In an odd way, he was right. I mean, besides my job from an injury or worse, but that just comes with the physicality and the contact of the sport itself.

What did I have to lose? Answer: nothing. Absolutely nothing at all.

If it meant that my return to rugby made me happy and allowed me to put any excuse I had to not play again to rest, then perhaps Art was right.

"I'm in," I said softly, but a bit unsure. Once more, I said, "I'm IN!" this time more robust and with confidence. "You have my word, I'll see you next week at practice."

After picking up a brand new pair of cleats, shorts and a gallon of water, I strapped on my boots (rugby term for cleats) and took a few steps onto the field. Right at that moment, I felt an abundance of happiness and adrenaline, all wrapped up in one feeling, overcoming me.

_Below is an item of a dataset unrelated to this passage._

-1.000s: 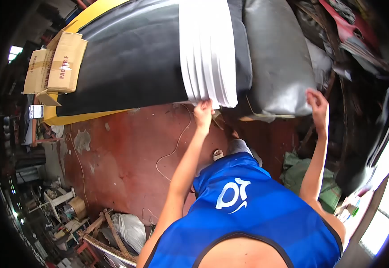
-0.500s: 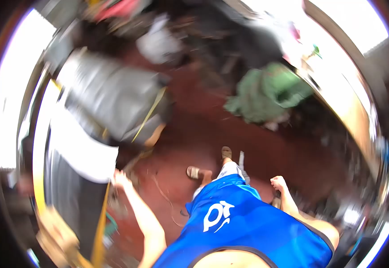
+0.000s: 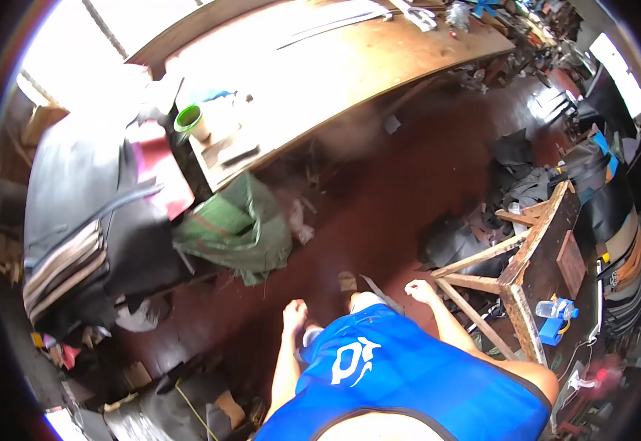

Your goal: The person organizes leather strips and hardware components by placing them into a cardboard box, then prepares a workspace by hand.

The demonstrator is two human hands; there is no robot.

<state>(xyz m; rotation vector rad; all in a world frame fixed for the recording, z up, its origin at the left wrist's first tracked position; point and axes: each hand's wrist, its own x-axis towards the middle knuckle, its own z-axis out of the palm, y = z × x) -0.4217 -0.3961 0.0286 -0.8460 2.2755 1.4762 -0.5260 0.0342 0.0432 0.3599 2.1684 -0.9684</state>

"I'm home," I thought to myself and started running to break in the stiff cleats, gradually picking up speed into an all-out sprint.

It was invigorating, to say the least. From that moment forward, I dove into the practices head first and just like riding a bike, I picked up the ball once more and didn't skip a beat.

Yeah, it's been a bit painful and my feet are covered in blood and bruises beneath the blisters, but my feet are soft right now and will soon toughen up like they once were years ago.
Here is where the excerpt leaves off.